ABOUT THIS EXERCISE » Find every line below where the string "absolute" shows up, and copy those lines.

DATASET RECORDS »
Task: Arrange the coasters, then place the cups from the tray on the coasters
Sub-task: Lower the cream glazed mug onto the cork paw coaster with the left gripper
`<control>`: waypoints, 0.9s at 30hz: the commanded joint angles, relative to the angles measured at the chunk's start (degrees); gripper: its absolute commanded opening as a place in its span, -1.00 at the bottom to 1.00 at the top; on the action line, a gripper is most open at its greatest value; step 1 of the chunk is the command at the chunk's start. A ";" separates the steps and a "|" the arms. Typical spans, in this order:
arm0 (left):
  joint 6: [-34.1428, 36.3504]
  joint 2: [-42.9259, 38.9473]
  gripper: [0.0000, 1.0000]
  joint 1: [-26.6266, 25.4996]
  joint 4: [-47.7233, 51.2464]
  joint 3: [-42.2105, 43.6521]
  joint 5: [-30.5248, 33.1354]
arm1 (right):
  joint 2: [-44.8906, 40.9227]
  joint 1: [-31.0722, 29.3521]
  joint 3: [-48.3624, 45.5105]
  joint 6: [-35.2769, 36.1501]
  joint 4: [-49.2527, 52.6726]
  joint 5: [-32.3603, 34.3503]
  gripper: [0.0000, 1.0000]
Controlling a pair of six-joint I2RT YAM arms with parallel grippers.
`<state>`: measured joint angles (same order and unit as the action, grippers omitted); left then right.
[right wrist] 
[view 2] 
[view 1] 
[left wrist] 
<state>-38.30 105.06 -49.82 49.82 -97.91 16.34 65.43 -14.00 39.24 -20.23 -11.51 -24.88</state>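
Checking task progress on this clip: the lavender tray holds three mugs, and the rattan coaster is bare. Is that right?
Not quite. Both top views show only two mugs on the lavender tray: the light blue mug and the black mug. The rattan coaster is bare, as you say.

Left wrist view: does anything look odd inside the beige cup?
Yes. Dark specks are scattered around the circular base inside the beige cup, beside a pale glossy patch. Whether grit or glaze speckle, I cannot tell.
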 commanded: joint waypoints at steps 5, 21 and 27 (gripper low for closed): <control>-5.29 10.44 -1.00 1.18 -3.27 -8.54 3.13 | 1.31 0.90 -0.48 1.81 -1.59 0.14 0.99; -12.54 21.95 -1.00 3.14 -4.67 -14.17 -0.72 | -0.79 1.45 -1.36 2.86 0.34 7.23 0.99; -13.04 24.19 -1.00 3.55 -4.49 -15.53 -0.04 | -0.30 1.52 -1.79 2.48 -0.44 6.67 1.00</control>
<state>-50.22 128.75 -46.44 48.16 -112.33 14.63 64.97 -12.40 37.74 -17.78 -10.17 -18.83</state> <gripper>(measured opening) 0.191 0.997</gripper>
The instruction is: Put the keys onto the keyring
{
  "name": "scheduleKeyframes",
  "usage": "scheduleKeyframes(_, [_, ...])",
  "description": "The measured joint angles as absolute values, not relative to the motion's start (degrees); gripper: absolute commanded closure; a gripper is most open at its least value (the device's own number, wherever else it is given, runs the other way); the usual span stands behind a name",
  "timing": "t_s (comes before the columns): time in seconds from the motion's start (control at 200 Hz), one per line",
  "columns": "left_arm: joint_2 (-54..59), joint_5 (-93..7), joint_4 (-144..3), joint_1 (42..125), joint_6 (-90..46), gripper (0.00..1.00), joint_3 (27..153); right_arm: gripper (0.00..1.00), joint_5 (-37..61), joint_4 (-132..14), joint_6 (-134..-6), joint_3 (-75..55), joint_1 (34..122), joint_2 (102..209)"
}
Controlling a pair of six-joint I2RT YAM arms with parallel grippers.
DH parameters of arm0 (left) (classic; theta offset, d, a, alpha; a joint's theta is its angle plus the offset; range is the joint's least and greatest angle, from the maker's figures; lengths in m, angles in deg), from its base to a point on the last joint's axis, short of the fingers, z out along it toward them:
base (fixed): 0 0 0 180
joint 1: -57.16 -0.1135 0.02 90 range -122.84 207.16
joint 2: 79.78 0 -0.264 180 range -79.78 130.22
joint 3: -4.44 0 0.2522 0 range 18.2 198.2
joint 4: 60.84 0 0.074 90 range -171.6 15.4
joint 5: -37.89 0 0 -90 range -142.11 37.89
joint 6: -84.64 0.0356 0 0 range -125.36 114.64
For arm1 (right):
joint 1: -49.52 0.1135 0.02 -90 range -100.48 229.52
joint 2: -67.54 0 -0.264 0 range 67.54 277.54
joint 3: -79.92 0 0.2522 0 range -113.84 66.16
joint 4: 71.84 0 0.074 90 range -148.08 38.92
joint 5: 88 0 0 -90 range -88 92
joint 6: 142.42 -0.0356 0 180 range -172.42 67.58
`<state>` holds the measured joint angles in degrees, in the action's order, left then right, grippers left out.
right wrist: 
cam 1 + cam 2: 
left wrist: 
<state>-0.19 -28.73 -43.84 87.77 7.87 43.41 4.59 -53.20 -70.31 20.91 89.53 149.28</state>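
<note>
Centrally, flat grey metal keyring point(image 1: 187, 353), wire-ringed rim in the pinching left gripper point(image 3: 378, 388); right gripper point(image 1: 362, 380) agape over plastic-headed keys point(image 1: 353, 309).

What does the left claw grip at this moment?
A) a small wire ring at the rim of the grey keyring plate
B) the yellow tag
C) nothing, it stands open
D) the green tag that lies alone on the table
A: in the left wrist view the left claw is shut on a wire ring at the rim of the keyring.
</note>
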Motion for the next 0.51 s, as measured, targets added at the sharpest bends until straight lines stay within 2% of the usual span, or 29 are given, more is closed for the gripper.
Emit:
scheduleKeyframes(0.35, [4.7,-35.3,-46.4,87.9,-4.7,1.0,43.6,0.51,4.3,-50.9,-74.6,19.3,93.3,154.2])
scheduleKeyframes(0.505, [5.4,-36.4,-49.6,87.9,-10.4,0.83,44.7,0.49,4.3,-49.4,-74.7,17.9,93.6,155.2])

EXPECTED ANSWER »
`<control>`: waypoints, 0.9s at 30hz: the commanded joint angles, relative to the angles measured at the chunk's start (degrees); gripper: its absolute commanded opening as a place in its span, -1.00 at the bottom to 1.00 at the top; on the action line, a gripper is most open at its greatest value; step 1 of the chunk is the command at the chunk's start. A ";" separates the steps and a "|" the arms. Typical spans, in this order:
  "description": "The measured joint angles as absolute values, not relative to the motion's start (degrees); gripper: absolute commanded closure; a gripper is most open at its least value (the device's own number, wherever else it is given, runs the other way); the usual span stands behind a name",

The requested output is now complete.